Испытание силы воли в макете-кабине и ждало Павла. Сначала он провел в кабине несколько часов, потом — сутки, затем — неделю. Один, без какого-либо занятия, не слыша ни единого звука. Как это тяжело — сидеть и ничего не делать, даже зная, что ты тренируешься и через некоторое время снова будешь среди людей.
Особенно трудной была неделя одиночества. Три шага туда, три — назад. Кресло. Кровать. Небольшой стол, в ящиках которого только пакеты с едой. У него было время снова и снова обдумать всю свою жизнь, Проанализировать все свои поступки. Единственного он не позволял себе — думать о Вале, а мысли о ней как раз и были самыми волнующими, не давали ему покоя.
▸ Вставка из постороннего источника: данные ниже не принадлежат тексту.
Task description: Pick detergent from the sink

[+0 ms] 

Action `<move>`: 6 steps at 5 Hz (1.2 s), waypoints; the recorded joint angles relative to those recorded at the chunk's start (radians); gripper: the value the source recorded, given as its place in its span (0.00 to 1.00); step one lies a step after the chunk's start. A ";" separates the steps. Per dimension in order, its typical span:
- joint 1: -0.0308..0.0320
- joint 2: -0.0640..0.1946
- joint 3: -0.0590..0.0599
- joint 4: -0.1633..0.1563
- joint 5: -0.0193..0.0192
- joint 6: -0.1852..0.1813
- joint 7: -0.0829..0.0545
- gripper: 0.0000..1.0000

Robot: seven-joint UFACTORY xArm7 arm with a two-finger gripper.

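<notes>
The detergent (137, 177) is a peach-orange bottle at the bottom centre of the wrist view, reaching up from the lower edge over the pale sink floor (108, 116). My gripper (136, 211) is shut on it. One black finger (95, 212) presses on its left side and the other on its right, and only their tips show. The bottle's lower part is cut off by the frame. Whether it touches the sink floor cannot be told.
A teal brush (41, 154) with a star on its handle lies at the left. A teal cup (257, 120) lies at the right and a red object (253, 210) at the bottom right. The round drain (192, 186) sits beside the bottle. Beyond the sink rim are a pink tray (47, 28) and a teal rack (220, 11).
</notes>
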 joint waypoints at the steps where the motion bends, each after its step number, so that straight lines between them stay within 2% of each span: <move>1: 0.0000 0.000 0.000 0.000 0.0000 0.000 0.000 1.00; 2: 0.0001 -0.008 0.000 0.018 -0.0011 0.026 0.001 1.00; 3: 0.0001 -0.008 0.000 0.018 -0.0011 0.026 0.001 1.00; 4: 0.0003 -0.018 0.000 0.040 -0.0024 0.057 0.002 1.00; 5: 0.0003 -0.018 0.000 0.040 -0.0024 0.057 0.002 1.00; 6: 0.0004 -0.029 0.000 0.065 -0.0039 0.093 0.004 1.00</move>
К сурдокамере Павел привык только на пятые сутки. Помогла физика. Без бумаги и карандаша он стал вычислять движение в космосе мельчайших атомных частиц, приобретших скорость больших энергий. Это был титанический труд. Сколько раз Павел, забывшись, щупал карманы, надеясь найти карандаш и бумагу, и, не находя, в отчаянии скрипел зубами. Он боялся, что забудет только что вычисленную сложную формулу.
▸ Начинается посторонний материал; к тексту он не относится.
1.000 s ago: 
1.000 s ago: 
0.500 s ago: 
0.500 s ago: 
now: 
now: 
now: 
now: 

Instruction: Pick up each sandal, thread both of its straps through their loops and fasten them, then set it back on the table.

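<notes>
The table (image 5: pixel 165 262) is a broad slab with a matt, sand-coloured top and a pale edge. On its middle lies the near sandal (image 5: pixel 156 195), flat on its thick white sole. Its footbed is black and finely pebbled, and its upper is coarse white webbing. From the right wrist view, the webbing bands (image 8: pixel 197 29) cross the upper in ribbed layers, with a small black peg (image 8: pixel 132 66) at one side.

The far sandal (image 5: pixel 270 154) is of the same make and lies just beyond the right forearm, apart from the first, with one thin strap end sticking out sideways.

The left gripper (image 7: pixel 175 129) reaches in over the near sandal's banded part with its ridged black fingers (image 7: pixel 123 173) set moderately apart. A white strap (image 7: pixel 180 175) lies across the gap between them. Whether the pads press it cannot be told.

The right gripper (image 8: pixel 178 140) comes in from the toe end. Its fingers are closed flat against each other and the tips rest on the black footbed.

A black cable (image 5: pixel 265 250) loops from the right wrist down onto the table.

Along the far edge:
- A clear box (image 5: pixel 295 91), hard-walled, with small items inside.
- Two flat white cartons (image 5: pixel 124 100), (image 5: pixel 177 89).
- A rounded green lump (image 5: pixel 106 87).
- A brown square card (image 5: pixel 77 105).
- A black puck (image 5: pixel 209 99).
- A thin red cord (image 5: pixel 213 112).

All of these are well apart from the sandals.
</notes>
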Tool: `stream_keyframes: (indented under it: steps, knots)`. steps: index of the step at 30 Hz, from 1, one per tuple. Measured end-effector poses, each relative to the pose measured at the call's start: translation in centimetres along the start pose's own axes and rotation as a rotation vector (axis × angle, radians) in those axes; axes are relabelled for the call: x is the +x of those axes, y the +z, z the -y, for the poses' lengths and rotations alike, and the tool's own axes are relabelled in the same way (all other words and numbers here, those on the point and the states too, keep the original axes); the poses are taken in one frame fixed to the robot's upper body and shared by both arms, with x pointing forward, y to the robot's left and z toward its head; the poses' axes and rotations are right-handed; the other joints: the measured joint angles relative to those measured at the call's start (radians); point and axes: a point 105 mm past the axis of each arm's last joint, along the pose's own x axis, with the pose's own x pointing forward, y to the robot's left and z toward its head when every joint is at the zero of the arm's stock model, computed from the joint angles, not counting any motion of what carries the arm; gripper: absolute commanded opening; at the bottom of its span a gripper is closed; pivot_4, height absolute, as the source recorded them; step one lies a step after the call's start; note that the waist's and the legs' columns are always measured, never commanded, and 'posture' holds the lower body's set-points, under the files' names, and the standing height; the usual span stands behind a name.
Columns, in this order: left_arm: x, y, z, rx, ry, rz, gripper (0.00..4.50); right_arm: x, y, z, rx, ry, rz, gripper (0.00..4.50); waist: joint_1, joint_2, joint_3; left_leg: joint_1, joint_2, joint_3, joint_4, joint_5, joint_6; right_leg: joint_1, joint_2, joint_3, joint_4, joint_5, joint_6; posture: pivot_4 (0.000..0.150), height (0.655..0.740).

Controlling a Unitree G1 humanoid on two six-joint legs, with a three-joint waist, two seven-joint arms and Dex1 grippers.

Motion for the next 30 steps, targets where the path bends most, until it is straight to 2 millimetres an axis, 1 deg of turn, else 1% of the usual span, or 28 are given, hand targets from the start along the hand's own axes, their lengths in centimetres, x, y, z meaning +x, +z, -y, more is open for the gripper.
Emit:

Кончилась неделя. Медики не нашли в психике сколько-нибудь существенных отклонений. Павлу разрешили отдохнуть.
Он вернулся в свой коттедж и сел за письменный стол, чтобы восстановить расчеты, сделанные в кабине-макете. Окончив работу, он вдруг почувствовал усталость и пошел в лес.
Был тихий летний вечер. Стемнело. С озера тянуло влагой. Павел долго бродил по лесу, с удовольствием вдыхая прохладный терпкий воздух. Домой вернулся, когда уже совсем стемнело.
Он не сразу зажег свет, а постоял еще у окна, любуясь розовым разливом заката. Скоро наступит время, когда солнце для него не будет заходить… Незнакомая грусть, большая любовь к Земле впервые потревожили душу. Он отвернулся от окна и заметил на столе записку:
«Буду вечером. Встречайте гостей.
Стрелки стенных электрических часов показывали почти одиннадцать ночи. Если не нарушать установленный для тренировок режим, пора уже ложиться спать. Но ведь гости…
Он прислушался, не идет ли Бурмаков, и… не смог подняться сразу с кресла. Валя! Почему она здесь?
Витя, Валя и Бурмаков с Валиным чемоданчиком в руке вошли в комнату и остановились у дверей.
— Валя! — тихо позвал он.
— Вот ты где! — счастливо засмеялась Валя. — В прятки играешь? — Она подбежала к Павлу и на мгновение прижалась к нему. — Хватит уж, хватит прятаться от меня.
Последние слова слегка обескуражили Павла.
— Прячусь? — растерялся он.
— Ну конечно. Сначала сам тайком от меня собрался в космос, а теперь и Витьку за собой тянешь. — И Валя нежно обняла брата.
— Пусти, — мягким баском произнес парень, вырываясь из объятий.
Это развеселило Бурмакова. Он стал успокаивать Витю:
— Женщины всегда, Виктор, были сентиментальные, нужно прощать им эту слабость.